I know that my physical energy has been depleted because I've been fighting this massive recurring abscess in my left jaw for over a month now (allergic to antibiotics), so that's a lot of infection and pain that my body is having to handle on its own - even so - this is nothing new....... I want to be here to support, comfort, encourage, and interact with others - but then I shut down, my mind begins to go blank like a door slowly closing, and I feel like my chest and heart are being crushed by some unbearable weight - some unbearable sorrow - all my energy drains away and is replaced by a sort of emotional, mental, and physical lethargy and numbness - all I want to do is cry; the tears well up, but do not fall - the sorrow and pain are just too deep and intense - then all I can do is log off and walk away. I'm also allergic to psych meds, so there's no help there.

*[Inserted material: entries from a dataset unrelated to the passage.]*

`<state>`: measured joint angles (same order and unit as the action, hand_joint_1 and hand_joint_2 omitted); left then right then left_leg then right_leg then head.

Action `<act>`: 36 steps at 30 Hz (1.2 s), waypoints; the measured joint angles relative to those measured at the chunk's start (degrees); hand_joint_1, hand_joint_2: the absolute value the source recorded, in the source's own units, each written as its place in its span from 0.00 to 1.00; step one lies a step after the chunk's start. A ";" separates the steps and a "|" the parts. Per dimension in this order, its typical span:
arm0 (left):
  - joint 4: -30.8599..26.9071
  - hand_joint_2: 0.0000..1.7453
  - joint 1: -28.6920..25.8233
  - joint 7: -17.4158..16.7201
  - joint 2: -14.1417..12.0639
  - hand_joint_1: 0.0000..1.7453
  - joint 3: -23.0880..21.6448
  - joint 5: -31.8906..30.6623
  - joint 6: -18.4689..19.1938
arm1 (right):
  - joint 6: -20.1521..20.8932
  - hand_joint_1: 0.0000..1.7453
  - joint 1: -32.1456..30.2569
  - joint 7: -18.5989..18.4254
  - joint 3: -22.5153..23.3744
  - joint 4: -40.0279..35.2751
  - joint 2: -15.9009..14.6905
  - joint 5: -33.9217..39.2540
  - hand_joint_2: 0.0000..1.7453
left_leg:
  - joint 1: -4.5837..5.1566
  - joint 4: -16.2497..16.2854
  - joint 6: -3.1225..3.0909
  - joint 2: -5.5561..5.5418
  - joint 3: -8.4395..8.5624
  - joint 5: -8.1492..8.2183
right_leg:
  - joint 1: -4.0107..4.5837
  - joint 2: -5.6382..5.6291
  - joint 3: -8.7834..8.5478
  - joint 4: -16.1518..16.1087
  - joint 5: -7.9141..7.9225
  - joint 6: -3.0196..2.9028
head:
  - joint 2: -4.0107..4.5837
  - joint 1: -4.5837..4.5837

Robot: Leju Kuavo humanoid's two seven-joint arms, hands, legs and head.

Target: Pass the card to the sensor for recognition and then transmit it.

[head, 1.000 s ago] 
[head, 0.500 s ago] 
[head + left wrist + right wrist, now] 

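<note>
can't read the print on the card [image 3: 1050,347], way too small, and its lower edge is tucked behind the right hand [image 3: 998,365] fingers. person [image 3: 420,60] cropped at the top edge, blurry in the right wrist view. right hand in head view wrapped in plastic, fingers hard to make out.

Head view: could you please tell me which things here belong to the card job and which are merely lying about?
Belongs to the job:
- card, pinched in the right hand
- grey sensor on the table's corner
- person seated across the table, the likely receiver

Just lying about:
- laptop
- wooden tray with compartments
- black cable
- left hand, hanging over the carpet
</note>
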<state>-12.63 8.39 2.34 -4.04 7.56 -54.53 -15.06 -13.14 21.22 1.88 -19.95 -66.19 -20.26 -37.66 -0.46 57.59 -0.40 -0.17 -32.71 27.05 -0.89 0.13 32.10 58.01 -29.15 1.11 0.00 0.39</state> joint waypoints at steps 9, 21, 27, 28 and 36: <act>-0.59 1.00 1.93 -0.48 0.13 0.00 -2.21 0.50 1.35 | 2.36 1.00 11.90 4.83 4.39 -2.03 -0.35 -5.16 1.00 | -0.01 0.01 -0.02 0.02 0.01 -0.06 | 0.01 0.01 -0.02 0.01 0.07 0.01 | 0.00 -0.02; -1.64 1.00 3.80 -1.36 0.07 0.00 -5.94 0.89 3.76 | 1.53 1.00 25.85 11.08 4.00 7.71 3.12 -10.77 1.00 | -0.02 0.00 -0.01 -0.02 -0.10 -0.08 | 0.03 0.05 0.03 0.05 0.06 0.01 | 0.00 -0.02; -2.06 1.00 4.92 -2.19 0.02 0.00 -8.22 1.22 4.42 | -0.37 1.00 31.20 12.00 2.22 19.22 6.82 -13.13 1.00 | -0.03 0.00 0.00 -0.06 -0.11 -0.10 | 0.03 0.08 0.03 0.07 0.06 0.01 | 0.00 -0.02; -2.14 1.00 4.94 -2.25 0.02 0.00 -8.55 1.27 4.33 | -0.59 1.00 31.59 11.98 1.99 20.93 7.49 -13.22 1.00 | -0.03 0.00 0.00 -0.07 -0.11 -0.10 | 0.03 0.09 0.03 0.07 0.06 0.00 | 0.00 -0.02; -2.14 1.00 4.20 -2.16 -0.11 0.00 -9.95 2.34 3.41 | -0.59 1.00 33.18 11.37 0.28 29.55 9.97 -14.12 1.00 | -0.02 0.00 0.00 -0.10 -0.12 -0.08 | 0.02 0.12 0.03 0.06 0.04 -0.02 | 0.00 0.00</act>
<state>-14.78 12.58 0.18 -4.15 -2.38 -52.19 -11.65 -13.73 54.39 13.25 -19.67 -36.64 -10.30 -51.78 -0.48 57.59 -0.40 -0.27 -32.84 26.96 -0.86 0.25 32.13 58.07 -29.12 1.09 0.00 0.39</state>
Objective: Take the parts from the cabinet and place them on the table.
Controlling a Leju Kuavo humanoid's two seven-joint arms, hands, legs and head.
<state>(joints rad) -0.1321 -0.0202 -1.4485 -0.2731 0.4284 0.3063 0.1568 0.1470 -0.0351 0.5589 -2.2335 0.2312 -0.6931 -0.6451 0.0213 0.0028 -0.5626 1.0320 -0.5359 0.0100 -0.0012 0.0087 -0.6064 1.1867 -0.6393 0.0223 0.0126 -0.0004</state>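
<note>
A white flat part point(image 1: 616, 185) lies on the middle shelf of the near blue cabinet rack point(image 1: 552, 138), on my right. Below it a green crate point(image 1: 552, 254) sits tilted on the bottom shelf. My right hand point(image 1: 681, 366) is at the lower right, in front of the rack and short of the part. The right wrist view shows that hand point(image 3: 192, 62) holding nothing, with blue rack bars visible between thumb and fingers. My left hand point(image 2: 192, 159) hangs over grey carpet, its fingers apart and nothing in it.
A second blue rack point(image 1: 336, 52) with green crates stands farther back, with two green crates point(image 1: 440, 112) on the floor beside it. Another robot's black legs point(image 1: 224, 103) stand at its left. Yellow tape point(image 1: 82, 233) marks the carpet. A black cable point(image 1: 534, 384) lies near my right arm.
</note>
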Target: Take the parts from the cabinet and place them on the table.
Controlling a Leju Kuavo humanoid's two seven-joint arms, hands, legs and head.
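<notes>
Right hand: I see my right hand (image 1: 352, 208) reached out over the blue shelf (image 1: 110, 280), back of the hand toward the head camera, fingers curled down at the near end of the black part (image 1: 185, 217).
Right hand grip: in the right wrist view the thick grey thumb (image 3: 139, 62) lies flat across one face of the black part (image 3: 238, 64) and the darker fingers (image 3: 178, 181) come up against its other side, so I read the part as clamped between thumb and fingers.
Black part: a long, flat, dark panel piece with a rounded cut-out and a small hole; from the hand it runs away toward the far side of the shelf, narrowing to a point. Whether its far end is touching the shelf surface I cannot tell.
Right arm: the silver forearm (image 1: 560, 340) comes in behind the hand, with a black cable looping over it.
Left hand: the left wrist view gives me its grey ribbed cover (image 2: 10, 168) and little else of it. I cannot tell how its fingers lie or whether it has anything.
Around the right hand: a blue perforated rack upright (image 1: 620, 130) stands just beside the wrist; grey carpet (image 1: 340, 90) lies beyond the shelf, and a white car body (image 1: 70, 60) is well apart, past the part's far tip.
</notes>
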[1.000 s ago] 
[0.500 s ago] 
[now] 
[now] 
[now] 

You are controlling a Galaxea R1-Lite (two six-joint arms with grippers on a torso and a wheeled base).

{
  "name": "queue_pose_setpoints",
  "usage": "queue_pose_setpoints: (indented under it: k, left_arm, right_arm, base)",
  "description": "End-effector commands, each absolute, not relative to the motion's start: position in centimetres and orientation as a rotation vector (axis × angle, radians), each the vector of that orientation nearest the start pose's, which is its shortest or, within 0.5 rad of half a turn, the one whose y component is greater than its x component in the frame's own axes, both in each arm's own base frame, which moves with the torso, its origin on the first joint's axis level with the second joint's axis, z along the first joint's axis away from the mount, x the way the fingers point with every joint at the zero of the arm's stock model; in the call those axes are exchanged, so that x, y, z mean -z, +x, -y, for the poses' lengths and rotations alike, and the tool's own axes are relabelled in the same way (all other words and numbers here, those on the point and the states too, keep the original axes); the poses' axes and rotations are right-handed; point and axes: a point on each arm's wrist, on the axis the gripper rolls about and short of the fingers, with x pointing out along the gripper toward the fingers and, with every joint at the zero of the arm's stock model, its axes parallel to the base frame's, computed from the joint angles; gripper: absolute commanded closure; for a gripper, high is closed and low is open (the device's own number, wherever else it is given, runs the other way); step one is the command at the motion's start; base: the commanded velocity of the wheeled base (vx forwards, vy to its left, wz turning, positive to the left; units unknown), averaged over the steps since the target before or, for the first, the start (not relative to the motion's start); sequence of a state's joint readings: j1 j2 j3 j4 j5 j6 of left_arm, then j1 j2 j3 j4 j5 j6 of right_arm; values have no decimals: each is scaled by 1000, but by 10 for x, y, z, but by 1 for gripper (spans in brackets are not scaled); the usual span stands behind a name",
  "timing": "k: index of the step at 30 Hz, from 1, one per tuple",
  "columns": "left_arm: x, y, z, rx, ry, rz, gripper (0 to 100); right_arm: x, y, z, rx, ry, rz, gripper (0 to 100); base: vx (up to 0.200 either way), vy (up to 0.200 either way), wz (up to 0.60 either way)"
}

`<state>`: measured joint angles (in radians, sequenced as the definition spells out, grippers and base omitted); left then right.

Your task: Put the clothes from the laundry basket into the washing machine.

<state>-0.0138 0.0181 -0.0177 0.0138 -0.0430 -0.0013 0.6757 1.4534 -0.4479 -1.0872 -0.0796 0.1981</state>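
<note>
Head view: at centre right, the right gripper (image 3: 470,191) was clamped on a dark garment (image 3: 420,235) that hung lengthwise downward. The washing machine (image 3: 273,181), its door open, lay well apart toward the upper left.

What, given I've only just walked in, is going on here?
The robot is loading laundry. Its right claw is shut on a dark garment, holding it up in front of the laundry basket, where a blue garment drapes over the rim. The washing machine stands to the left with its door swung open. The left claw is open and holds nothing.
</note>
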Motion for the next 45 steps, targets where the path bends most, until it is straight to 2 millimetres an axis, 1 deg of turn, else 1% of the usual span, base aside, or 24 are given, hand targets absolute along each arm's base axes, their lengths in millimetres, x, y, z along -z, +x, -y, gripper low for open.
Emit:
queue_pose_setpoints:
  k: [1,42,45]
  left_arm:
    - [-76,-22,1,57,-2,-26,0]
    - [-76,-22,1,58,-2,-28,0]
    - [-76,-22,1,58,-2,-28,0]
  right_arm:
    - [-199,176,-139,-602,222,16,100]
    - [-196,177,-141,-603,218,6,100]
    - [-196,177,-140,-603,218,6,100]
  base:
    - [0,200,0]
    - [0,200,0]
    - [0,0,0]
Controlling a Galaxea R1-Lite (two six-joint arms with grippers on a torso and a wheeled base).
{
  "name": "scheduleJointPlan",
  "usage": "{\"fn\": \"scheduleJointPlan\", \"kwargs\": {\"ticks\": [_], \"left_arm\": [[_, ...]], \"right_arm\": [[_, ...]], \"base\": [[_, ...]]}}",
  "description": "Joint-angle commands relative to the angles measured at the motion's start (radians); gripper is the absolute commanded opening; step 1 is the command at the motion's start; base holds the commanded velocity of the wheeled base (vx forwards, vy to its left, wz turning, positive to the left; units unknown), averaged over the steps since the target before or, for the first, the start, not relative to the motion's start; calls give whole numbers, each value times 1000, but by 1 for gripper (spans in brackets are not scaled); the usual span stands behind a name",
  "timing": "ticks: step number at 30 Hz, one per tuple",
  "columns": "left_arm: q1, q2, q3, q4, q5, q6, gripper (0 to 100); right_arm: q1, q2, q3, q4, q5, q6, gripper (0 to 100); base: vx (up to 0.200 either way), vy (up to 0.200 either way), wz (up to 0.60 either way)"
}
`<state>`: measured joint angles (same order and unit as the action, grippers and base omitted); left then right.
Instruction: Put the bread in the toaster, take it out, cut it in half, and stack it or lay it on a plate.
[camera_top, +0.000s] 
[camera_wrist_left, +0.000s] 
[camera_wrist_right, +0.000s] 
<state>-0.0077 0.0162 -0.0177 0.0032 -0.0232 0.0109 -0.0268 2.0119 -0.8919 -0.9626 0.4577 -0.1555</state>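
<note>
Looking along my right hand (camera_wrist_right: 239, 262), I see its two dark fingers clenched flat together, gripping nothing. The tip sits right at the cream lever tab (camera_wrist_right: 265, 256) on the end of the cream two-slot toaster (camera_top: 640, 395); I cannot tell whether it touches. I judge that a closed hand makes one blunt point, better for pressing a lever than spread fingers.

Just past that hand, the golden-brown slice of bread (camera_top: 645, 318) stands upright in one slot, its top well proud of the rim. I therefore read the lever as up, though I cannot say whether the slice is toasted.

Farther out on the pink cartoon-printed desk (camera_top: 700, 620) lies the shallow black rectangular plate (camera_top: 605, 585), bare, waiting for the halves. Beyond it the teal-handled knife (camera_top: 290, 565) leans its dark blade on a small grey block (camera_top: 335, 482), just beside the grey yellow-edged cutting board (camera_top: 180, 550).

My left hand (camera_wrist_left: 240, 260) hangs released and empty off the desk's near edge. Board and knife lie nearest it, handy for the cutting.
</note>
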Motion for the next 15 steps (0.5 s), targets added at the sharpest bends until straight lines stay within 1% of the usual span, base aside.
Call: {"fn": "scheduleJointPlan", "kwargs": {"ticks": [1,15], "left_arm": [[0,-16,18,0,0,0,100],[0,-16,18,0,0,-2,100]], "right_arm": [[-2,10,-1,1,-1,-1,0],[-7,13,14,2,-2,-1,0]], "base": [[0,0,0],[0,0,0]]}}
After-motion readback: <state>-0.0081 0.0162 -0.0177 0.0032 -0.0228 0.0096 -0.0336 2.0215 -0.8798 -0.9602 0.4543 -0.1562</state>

I'm hoping that forcing myself to post what I am experiencing will help me to identify the problem so I can do something to alleviate these feelings and move beyond them. Would appreciate any insights and suggestions. lynn09
__________________
"I walked a mile with Pleasure; she chattered all the way,
But left me none the wiser for all she had to say.
I walked a mile with Sorrow and ne'er a word said she;
But oh, the things I learned from her when Sorrow walked with me!"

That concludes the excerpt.